Even more nefariously, a lot of these are plausible-sounding messages, like one I received recently from an email contact purporting to be stranded in Madrid after his wallet, passport, keys, phone, and plane ticket were stolen, begging his friends to call him on a local number for instructions on how to wire some emergency cash.  Frequently, the only thing that gives such messages away at a cursory glance is the piss-poor spelling and grammar used by the scam artists responsible.

This post is sort-of directed at the non-technical people, who maybe don’t check their personal mails all that often.  Yes, it’s confusing, and yes, it’s not fair, and yes it’s hard work.  So are taxes.  If you’re not lucky, not only do all your friends now think you’re an idiot, but all your email has been deleted.

First, see if the mail is still around.  Check the trash and ‘all mail’ links.  Maybe you’re lucky.  Google does not restore deleted mail from backups.

To make sure nobody is able to hack your account again (i.e. with backdoors) go to

https://www.google.com/accounts/ManageAccount?service=mail&hl=en

Under “personal addresses” go to “email addresses” (top right).  Make absolutely sure that any addresses for which password recovery is enabled are only ones you trust.  Otherwise an attacker could just say “hey, I want a password reset sent to my address”.  Smart attackers leave their own addresses there.

To understand how this could have happened, here are some more common ways in which someone can “hack” your gmail account:

• trojan on your PC
• sniffed password (you do use SSL by default, right?  It’s a gmail option to always force SSL)
• sniffer on a shared system (Internet cafe)
• untrusted app
• xss / cookie stealing

Trojans

That is short for “trojan horses”.  These are often self-replicating viruses either downloaded from malicious web sites that were hacked (in some cases you won’t even know, you may be using an older browser like Internet Explorer 6) or via an unpatched Adobe Acrobat, or Flash.  May also come from someone attacking your PC by network, say in an Internet cafe.  You may not see these;  you open up a website like you usually do, but it’s been compromised, and boom, that’s it.  Invisible, annoying.  Or, your laptop/workstation may be attacked remotely, using a security hole in the operating system.

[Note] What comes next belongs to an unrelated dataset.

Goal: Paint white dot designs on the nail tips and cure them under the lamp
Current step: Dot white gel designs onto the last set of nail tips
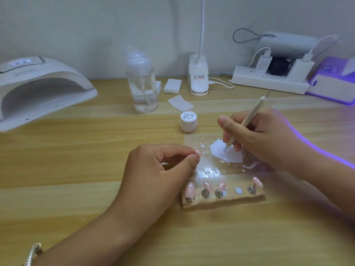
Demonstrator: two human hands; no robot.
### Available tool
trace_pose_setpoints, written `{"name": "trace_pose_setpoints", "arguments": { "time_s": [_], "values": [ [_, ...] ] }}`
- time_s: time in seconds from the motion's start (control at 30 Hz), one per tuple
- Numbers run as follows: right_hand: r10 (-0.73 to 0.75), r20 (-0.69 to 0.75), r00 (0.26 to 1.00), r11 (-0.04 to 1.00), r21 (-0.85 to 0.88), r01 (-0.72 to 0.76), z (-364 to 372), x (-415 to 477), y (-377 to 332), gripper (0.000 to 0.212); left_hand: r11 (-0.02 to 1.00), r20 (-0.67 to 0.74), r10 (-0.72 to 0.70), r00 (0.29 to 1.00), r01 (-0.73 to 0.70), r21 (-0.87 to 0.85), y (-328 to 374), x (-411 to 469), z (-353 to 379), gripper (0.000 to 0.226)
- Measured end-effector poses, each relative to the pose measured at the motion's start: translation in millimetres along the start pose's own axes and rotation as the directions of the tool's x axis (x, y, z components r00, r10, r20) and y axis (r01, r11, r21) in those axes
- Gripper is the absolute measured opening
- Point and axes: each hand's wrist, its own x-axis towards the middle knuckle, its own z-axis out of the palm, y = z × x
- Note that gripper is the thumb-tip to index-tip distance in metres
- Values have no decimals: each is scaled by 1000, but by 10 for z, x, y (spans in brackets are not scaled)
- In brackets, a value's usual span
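Right hand [259,135] grips dotting pen [247,121], tip in white gel [228,152] | left hand [159,169] pinches pink nail tip [197,152] | risk: overloaded tip blobs the dot.

- Light wooden table [96,160] with plank-like grain.
- White curing lamp [44,89] at the far left, its opening facing the person.
- Clear pump bottle [142,83] upright near the back, with a white block [172,86] and a paper square [180,103] just beside it.
- Desk lamp base [198,77] and power strip [269,82] along the wall.
- Small white jar [188,121], lid on, mid-table.
- Clear film [207,169] smeared with white paint [226,152].
- Holder strip [222,200] carrying pink nail tips [190,190], touching the film's near edge.
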Motion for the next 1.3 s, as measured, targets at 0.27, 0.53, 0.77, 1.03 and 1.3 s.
{"name": "trace_pose_setpoints", "arguments": {
  "time_s": [0.27, 0.53, 0.77, 1.03, 1.3],
  "values": [
    [-13, 12, 1000, 1000, 15, 13, 3, 3, -3, 45, 1000, 4, 7, 1000, -7, 17, 10, 5, 1, 20],
    [-58, -18, 998, 998, -17, 58, 14, 3, 18, 42, 1000, 9, 21, 1000, -21, 15, -11, 5, -6, 19],
    [-89, -67, 994, 996, -35, 87, 34, -19, 37, 42, 999, 13, 32, 999, -33, 15, -20, 4, -6, 17],
    [-217, -346, 913, 898, 295, 326, 4, -154, -284, 34, 980, 33, 161, 986, -155, -124, 73, -48, 6, 8],
    [-220, -264, 939, 846, 427, 318, 111, -383, -558, 32, 953, 52, 296, 954, -291, -87, 46, -38, -5, 8]
  ]
}}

How to deal with them?  Regularly update your browser to the latest version and install operating system security patches.  Make sure you have an up to date virus scanner.  Do regular scans.  Turn on your PC’s firewall (google for Windows firewall or Mac firewall.  Both systems have a semi-decent one built in that will at least give you rudimentary protection.)  Avoid using open wireless networks and visiting sites you don’t know whenever possible.

Sniffed password

You do have a strong password, right?  Strong passwords have

• 8 characters or more
• a mix of upper/lowercase letters
• numbers thrown in
• non-alphanumeric characters (e.g. !, ?)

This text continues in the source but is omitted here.